In the process of estimating allowances, identification of impairment triggers and a significant increase in credit risk is crucial.

The impairment triggers and significant increase in credit risk are identified mainly on the basis of payment delinquencies, economic and financial standing of the debtor and current probability of default level as compared to the date of initial recognition of a given exposure. Allowances for expected credit losses are estimated individually and collectively for homogenous loan portfolios using statistical methods on the basis of risk parameters. Significant assumptions for the portfolio method are risk parameters such as probability of default (PD), loss given default (LGD), exposure at default (EAD) or criteria/ allocation thresholds to risk categories (stages), which are determined for homogenous groups of loan exposures based on historical data taking into account adjustments for expectations about future economic conditions.

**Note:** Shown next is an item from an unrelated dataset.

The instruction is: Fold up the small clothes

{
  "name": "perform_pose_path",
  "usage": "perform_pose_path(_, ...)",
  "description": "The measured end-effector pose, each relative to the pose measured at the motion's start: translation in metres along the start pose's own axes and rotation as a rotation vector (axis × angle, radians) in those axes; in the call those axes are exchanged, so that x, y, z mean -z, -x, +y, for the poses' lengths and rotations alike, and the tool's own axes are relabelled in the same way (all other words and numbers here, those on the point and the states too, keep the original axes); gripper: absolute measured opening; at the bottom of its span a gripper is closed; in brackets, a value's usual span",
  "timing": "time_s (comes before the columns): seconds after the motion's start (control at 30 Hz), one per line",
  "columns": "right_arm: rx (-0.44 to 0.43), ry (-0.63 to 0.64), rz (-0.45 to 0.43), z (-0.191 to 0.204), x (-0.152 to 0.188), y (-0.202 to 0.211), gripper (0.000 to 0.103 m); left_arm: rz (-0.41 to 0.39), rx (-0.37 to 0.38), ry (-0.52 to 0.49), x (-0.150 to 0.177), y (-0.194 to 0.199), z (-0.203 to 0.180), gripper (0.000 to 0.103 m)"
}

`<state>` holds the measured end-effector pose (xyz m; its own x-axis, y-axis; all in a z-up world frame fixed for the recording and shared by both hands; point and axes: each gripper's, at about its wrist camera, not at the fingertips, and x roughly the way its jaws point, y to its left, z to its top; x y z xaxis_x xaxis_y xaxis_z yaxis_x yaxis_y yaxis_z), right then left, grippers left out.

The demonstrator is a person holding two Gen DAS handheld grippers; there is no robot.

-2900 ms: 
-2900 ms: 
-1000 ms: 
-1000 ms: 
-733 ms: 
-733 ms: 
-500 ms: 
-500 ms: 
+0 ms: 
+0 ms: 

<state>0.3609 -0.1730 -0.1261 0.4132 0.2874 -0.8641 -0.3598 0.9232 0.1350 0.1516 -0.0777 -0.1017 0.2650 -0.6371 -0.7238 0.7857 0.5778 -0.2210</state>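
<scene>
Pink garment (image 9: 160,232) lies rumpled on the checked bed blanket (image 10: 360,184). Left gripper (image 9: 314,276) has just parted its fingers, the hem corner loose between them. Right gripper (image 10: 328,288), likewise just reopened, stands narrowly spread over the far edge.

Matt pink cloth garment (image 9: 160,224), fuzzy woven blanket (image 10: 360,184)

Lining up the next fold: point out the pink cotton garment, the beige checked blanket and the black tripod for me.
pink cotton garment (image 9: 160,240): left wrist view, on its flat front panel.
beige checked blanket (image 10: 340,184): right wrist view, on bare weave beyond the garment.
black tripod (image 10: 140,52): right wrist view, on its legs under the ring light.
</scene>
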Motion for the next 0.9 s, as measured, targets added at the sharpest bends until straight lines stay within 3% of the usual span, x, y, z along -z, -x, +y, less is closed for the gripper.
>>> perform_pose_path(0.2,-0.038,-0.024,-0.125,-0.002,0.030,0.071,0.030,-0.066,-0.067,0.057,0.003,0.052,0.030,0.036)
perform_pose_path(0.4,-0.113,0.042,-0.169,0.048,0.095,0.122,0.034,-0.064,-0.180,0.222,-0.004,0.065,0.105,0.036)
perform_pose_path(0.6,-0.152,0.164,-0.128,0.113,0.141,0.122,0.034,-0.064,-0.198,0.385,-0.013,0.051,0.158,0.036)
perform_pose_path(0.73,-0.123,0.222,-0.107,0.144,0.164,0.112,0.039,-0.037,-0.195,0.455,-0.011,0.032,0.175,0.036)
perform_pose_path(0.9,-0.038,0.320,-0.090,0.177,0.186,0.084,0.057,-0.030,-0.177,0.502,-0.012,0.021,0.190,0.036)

The measurement of the allowance for expected credit losses requires the Bank’s Management Board to use significant judgments and make significant assumptions, including considering the implications of the COVID-19 pandemic, which is continued for another year, particularly with respect to projections of future economic conditions, identification of impairment triggers, significant increase in credit risk and the application of data to calculate the parameters of statistical model. Moreover, for loans that are assessed on an individual basis, significant judgments and assumptions relate to recovery scenarios and collateral valuation. A relatively small change in these assumptions and other relevant model parameters could have a significant impact on the Bank's allowances expected credit loss estimate.

We considered this area to be a key audit matter because estimating the allowances for expected credit losses involves significant inherent risks of error and fraud and significant uncertainty of estimate and, considering the size of the loan portfolio, has a material impact on the consolidated financial statements.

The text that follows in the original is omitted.